Would there be any way of getting an accurate count at this point? Presuming that the ballots that were scanned by the 77,600 PCOS machines all over the country were safeguarded from tampering one possible solution is to equip the PCOS machines with flash cards certified to be configured with the right program and rescan the ballots contained in these machines. An army of computers should not make this to difficult to accomplish. But if the election winners are allowed to be sworn in before this validation process is ever undertaken it is not likely that government will have the political will to undertake this validation.
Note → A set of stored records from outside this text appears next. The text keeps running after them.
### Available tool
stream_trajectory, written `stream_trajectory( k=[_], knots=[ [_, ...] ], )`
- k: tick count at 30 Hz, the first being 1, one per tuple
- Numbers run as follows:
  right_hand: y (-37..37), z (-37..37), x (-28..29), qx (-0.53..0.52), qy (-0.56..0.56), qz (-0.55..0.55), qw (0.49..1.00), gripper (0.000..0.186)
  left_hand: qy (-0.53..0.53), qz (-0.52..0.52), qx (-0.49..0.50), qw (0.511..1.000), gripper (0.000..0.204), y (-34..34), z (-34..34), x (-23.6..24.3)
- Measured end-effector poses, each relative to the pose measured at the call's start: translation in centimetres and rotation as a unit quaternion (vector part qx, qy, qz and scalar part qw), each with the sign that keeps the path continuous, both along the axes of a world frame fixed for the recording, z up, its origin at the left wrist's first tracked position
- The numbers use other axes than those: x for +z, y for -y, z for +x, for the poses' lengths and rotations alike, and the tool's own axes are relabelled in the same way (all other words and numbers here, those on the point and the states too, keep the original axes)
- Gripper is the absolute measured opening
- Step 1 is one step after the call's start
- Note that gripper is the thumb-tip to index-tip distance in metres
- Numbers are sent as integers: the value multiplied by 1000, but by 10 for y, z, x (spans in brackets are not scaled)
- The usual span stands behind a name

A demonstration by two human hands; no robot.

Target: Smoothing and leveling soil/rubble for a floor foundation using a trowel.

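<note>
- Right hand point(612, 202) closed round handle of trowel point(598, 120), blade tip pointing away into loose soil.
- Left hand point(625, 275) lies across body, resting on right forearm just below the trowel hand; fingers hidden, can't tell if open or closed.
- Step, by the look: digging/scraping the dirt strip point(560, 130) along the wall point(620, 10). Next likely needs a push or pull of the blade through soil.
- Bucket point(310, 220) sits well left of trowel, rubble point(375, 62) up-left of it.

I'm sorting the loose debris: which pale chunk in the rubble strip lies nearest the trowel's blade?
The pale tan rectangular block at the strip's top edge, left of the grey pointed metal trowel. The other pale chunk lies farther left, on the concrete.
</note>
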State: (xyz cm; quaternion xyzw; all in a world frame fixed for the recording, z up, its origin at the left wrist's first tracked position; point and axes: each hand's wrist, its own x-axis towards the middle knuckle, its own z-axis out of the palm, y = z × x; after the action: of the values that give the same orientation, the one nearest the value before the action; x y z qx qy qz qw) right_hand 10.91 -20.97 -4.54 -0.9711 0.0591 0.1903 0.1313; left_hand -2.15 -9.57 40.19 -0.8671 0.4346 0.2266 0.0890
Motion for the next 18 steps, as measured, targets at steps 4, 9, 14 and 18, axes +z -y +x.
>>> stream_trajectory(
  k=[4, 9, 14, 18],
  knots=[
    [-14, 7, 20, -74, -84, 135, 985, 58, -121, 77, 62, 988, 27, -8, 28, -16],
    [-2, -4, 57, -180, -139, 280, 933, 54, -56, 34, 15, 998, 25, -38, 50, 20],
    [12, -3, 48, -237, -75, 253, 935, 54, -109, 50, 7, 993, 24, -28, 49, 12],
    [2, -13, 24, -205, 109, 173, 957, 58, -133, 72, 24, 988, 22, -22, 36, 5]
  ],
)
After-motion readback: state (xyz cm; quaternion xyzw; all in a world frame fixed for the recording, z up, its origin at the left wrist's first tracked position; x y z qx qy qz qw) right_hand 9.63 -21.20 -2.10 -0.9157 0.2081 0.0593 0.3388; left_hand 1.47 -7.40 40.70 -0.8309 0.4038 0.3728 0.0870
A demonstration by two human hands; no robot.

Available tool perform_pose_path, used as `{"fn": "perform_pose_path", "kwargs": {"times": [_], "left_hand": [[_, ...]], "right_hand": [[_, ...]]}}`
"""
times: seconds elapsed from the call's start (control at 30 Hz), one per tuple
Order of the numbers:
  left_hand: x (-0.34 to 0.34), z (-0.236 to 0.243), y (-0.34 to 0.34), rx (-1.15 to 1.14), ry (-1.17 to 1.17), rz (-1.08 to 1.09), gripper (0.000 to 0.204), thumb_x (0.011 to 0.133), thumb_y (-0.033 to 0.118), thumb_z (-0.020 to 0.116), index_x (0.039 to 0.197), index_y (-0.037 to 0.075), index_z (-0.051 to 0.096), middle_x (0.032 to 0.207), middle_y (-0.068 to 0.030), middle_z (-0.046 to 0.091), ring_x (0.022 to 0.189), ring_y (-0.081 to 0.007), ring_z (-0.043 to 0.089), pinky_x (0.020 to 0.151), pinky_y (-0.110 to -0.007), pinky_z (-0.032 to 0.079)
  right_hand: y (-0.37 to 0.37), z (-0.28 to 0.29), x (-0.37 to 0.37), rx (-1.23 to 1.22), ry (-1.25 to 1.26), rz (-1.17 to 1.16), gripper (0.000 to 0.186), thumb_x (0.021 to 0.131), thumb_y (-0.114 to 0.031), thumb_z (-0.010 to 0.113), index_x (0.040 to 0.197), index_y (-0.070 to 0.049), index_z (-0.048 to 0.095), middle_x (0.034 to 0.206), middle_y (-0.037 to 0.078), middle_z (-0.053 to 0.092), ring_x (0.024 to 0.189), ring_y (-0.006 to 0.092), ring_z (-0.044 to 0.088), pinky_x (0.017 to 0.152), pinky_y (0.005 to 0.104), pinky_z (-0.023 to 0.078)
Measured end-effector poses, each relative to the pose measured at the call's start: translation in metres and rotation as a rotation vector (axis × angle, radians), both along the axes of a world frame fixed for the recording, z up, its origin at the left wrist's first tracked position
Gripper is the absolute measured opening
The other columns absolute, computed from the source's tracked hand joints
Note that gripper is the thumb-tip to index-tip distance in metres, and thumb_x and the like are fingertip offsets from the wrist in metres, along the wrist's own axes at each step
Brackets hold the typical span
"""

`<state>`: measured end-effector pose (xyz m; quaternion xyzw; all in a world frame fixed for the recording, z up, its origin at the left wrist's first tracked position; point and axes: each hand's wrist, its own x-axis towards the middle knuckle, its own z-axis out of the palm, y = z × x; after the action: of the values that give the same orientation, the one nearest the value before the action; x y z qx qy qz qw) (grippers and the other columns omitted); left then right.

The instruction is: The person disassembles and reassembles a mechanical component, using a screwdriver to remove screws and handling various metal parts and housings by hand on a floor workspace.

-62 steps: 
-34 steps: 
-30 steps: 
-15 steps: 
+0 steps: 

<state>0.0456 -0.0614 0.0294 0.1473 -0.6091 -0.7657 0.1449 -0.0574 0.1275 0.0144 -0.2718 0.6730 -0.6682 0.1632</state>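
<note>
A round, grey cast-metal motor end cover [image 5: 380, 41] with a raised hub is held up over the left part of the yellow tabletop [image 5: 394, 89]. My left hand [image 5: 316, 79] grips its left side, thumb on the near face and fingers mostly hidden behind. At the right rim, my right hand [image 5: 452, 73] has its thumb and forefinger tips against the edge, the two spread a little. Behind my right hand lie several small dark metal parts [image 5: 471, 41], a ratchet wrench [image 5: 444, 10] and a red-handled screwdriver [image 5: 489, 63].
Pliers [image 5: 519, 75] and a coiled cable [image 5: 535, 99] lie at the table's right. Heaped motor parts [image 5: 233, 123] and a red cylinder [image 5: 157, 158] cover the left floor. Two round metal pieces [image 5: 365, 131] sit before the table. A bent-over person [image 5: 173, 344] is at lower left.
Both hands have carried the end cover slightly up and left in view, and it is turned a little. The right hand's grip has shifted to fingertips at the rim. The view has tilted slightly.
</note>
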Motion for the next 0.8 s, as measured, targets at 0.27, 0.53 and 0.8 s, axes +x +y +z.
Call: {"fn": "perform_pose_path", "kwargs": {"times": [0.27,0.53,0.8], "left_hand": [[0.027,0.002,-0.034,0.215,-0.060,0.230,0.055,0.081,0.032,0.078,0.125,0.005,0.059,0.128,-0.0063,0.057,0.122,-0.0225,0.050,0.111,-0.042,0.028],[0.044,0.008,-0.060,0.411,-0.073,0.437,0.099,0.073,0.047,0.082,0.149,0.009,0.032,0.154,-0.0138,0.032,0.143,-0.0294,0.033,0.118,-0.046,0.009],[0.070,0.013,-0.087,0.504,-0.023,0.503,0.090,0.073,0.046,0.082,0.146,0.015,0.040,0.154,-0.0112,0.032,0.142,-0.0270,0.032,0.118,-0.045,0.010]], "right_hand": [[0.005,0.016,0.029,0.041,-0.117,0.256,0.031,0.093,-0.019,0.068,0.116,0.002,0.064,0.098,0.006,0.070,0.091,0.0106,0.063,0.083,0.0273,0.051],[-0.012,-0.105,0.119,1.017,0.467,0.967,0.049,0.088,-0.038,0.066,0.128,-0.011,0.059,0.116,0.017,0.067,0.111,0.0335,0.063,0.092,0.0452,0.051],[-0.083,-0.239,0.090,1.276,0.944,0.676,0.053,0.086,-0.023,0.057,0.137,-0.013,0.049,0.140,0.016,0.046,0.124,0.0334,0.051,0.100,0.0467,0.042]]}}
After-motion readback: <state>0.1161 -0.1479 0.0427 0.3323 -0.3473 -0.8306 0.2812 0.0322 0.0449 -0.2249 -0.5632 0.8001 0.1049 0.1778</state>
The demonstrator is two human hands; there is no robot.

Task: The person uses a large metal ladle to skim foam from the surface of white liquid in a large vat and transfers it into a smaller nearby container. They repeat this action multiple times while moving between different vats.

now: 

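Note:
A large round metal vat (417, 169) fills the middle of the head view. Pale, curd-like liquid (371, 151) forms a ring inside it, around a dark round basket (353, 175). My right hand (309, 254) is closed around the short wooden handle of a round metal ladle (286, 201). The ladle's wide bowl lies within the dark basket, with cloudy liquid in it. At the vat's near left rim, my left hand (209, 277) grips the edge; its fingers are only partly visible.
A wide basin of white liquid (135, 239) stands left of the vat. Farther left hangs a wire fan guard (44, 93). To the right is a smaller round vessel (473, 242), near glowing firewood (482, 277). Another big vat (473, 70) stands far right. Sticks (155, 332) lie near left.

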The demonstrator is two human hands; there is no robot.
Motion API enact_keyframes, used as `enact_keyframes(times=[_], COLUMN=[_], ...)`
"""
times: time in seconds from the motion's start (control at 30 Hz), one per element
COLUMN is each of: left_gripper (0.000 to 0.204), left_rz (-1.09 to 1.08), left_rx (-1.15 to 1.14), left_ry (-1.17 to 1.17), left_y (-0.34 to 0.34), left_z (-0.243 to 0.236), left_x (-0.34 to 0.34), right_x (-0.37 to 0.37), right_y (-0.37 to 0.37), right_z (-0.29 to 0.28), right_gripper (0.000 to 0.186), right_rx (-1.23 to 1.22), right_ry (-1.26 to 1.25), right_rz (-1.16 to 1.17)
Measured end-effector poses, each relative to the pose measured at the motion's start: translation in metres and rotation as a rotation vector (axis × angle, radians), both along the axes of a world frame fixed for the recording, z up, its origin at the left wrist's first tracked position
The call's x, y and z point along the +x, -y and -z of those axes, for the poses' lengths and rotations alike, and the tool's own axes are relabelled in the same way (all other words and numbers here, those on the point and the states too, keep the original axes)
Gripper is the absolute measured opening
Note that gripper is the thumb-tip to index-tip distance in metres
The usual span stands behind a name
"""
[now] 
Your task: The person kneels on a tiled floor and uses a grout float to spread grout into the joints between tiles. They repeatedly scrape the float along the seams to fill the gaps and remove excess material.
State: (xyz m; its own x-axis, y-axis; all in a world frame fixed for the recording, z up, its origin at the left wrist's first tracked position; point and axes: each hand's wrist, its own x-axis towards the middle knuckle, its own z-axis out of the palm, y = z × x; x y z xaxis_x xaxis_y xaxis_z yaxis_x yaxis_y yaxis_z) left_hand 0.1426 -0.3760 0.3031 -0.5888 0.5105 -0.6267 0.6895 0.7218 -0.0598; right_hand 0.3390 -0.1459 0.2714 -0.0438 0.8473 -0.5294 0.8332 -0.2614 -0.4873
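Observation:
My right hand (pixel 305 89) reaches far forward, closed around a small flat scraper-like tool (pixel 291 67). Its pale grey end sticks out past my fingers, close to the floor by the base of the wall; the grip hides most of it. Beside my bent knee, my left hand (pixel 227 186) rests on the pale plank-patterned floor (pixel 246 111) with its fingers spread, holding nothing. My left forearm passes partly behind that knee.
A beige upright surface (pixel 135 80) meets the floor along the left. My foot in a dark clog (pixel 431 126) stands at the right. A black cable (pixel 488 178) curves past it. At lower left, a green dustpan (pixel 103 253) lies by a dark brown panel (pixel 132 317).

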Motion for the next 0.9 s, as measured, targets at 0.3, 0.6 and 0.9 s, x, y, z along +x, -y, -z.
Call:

If Aquino really wants ‘people power’…

Aquino promised a “People Power” uprising if he was “cheated” in the election. Many of us believe that the people have been cheated, but stirring up civic unrest and protest against this highly suspect election is neither desirable at this point nor likely to happen. Too many of our people are not IT literate enough to appreciate the depth and the breadth of what has happened. We have seen the present civil unrest in Thailand and we would not wish that on our country.

The failure lies in our government institutions. If election fraud on this scale did occur it could only have happened with the collaboration of Comelec and the authorities in the present administration. But then what is equally disappointing is the unconscionable acquiescence of the election winners in spite of the growing evidence of fraud. If nothing is done to investigate these matters thoroughly the cloud of doubt hanging over the Aquino administration will be a major handicap to its efforts to achieve good governance.

Rumor mills have it that the US has had a hand in this fiasco. They did not want Teodoro to win because he could not be manipulated. Of course Estrada, with his record of corruption and plunder, was a no-no. The only option was Aquino, rumored to have a record of psychological pathology, hence more easily malleable. But of course there is absolutely no way of verifying these rumors.

In spite of the dire consequences of opening this election can of worms, to keep our mouths closed is to run the risk of institutionalizing election fraud. Filipinos find themselves once again between the devil and the deep blue sea.

Rosa Linda Valenzona is a Manila businesswoman, a former lecturer in economics at the University of the Philippines, and president of the National Coalition for Family and Life.